Harry looked at me. “You’re pretty good, kid.”

“Thanks. Well, I’ll see you guys…”

I walked off. As I walked away I took my hands out of my pockets. Then up the driveway, just at the sidewalk, I stopped, pulled out a cigarette and stuck it into my mouth. When I tried to strike a match my hands were trembling so much I couldn’t do it. I gave them a wave, a real nonchalant wave, and walked away.

Back at the house I looked at myself in the mirror. Pretty damn good. I was coming along.

I took off my shirt and threw it under the bed.
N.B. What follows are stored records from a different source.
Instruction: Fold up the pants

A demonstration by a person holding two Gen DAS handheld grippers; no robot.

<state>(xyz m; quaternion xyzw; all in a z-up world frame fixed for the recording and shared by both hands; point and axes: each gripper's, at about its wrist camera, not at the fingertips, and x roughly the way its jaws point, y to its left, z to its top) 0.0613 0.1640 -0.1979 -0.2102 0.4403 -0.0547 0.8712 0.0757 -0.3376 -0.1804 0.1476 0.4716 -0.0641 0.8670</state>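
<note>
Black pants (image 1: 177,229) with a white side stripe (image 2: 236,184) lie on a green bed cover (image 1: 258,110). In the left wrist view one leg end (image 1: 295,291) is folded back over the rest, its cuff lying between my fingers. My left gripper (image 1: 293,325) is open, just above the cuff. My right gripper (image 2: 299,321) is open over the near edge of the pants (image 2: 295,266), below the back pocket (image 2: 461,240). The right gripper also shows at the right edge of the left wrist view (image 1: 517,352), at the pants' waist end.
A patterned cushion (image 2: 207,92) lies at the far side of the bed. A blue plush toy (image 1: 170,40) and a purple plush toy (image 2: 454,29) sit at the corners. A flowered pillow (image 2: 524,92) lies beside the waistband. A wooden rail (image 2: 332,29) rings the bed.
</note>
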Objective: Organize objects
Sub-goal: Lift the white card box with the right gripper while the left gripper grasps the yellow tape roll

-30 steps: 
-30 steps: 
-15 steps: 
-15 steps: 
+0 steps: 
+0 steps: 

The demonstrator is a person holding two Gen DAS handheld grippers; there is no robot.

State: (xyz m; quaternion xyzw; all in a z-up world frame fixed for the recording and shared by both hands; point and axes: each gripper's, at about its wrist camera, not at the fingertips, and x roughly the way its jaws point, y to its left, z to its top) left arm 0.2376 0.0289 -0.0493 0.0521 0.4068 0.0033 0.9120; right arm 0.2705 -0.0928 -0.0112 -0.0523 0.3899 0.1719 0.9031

I’d have to find a way to clean the blood off. I didn’t have many shirts and they’d notice a missing one right away. But for me, it had finally been a successful day, and I hadn’t had too many of those.

38

Abe Mortenson was bad enough to be around but he was just a fool. You can forgive a fool because he only runs in one direction and doesn’t deceive anybody. It’s the deceivers who make you feel bad. Jimmy Hatcher had straight black hair, fair skin, he wasn’t as big as I was but he kept his shoulders back, dressed better than most of us, and he had a way of getting along with anybody he felt like getting along with. His mother was a bar maid and his father had committed suicide. Jimmy had a nice smile, perfect teeth, and the girls liked him even though he didn’t have the money the rich guys had. I would always see him talking to some girl. I don’t know what he said to them. I didn’t know what any of the guys said to any of them. The girls were impossibly out of reach for me and so I pretended that they didn’t exist.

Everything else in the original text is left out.